== Your goal ==
From the data below, repeat exactly the lines from the line with "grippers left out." to the line with "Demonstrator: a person", both included.

******************************

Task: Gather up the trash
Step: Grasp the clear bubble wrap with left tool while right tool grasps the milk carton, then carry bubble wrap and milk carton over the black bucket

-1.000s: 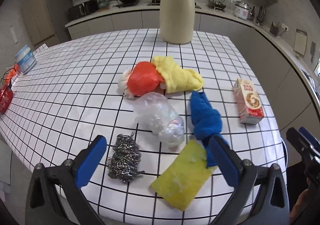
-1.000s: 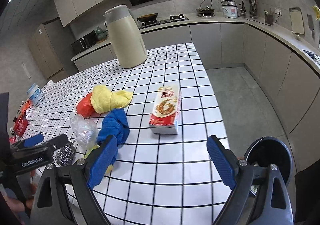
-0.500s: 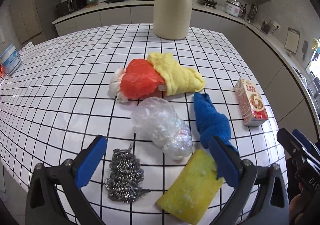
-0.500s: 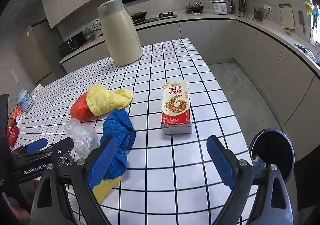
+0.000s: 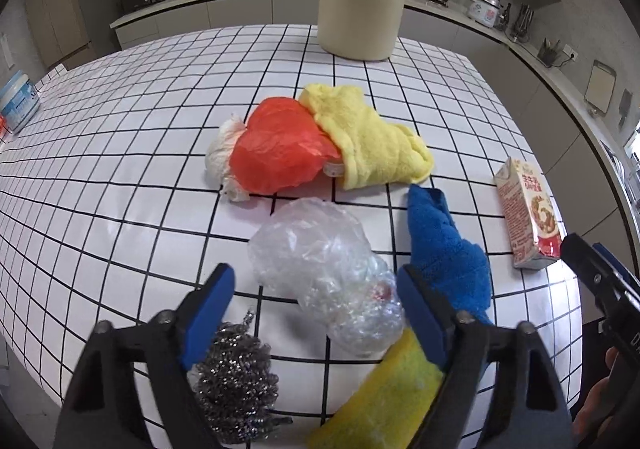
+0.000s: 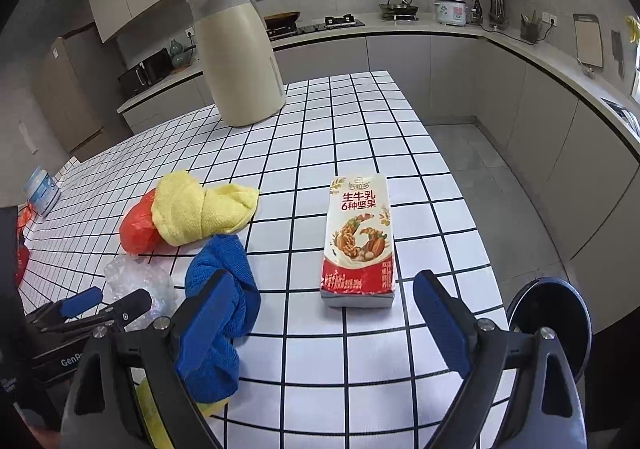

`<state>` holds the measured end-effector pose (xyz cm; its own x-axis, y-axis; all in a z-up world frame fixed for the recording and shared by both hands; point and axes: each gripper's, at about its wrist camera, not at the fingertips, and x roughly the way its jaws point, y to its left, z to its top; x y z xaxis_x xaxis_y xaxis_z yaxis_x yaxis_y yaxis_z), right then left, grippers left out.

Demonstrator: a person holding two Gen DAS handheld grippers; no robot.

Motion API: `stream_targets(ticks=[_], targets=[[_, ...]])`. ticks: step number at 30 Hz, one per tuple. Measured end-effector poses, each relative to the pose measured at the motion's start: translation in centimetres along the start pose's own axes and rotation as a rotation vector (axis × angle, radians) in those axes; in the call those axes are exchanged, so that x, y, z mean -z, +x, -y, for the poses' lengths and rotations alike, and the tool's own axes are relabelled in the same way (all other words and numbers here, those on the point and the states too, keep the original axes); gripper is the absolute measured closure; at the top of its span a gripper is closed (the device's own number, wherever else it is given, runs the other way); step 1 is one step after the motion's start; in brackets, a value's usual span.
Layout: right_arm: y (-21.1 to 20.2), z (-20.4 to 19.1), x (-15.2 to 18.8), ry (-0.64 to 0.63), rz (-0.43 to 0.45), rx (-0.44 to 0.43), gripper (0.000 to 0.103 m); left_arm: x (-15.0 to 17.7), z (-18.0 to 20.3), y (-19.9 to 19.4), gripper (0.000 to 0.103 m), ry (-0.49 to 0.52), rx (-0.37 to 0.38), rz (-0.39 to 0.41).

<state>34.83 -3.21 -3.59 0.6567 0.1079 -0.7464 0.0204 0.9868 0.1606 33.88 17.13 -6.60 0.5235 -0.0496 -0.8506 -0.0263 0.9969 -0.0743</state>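
We have two targets lined up. Left gripper (image 5: 314, 295): jaws have just been narrowing and now bracket the clear plastic wrap (image 5: 320, 269), which sits between and just ahead of the tips; we can't see the pads pressing it yet, so nothing is held. Steel scrubber (image 5: 236, 377) lies under the left jaw, yellow sponge (image 5: 384, 397) under the right jaw.

Right gripper (image 6: 320, 313): jaws wide, nothing in them. Milk carton (image 6: 358, 243) lies flat on the checked table (image 6: 360, 121) just ahead, slightly right of centre between the jaws, long axis running away from them, so they span its short width. We judge this hand the nearer one for it. Black bin (image 6: 548, 325) sits beside the right jaw, off the table edge.

Carton reads "生牛乳 6种坚果". The left gripper's body shows "GenR…", cut off.
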Motion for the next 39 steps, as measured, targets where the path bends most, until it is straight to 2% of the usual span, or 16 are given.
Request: stream_targets(ticks=[3,6,15,21,24,26,27,29,32,34,39], targets=[[0.9,0.3,-0.2,0.009,-0.013,0.004,0.01,0.1,0.0,0.5,0.036,-0.012,0.029,-0.008],[1.5,0.4,-0.2,0.009,-0.022,0.01,0.01,-0.1,0.2,0.8,0.053,-0.012,0.055,0.001],[3.6,1.1,-1.0,0.021,-0.05,0.029,0.01,-1.5,-0.4,1.2,0.063,-0.057,0.102,0.034],[5.4,1.9,-1.6,0.039,-0.076,0.034,0.01,-1.9,-0.2,1.8,0.063,-0.041,0.079,0.038],[6.2,2.2,-1.8,0.041,-0.084,0.037,0.01,-2.1,0.0,2.1,0.053,-0.033,0.057,0.029],[6.8,2.3,-1.8,0.042,-0.094,0.034,0.011,-2.1,0.1,2.6,0.04,-0.034,0.044,0.01],[7.0,2.3,-1.8,0.041,-0.096,0.033,0.012,-2.0,0.0,2.9,0.039,-0.04,0.051,0.003],[7.3,2.4,-1.8,0.038,-0.1,0.033,0.026,-1.8,-0.2,3.1,0.039,-0.058,0.07,0.001],[7.8,2.6,-1.7,0.037,-0.123,0.03,0.044,-1.7,-0.1,3.3,0.047,-0.064,0.095,-0.007],[7.8,2.6,-1.6,0.028,-0.117,0.035,0.047,-1.7,0.0,3.1,0.054,-0.064,0.101,-0.005],[7.4,2.8,-1.5,0.033,-0.1,0.017,0.051,-1.6,0.0,2.4,0.057,-0.072,0.114,0.011]])
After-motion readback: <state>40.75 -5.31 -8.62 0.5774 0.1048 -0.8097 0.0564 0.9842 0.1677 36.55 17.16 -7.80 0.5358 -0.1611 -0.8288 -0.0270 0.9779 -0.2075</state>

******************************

== Exercise answer ==
`<state>` holds the measured end-effector pose (xyz cm; its own x-axis, y-axis; all in a z-up world frame fixed for the recording and shared by both hands; point and axes: each gripper's, at about its wrist camera, not at the fingertips, and x roughly the way its jaws point, y to its left, z to its top; x y z xaxis_x xaxis_y xaxis_z yaxis_x yaxis_y yaxis_z), right then left, grippers left out.

Demonstrator: a person holding two Gen DAS handheld grippers; no robot.

There is nothing else to this exercise.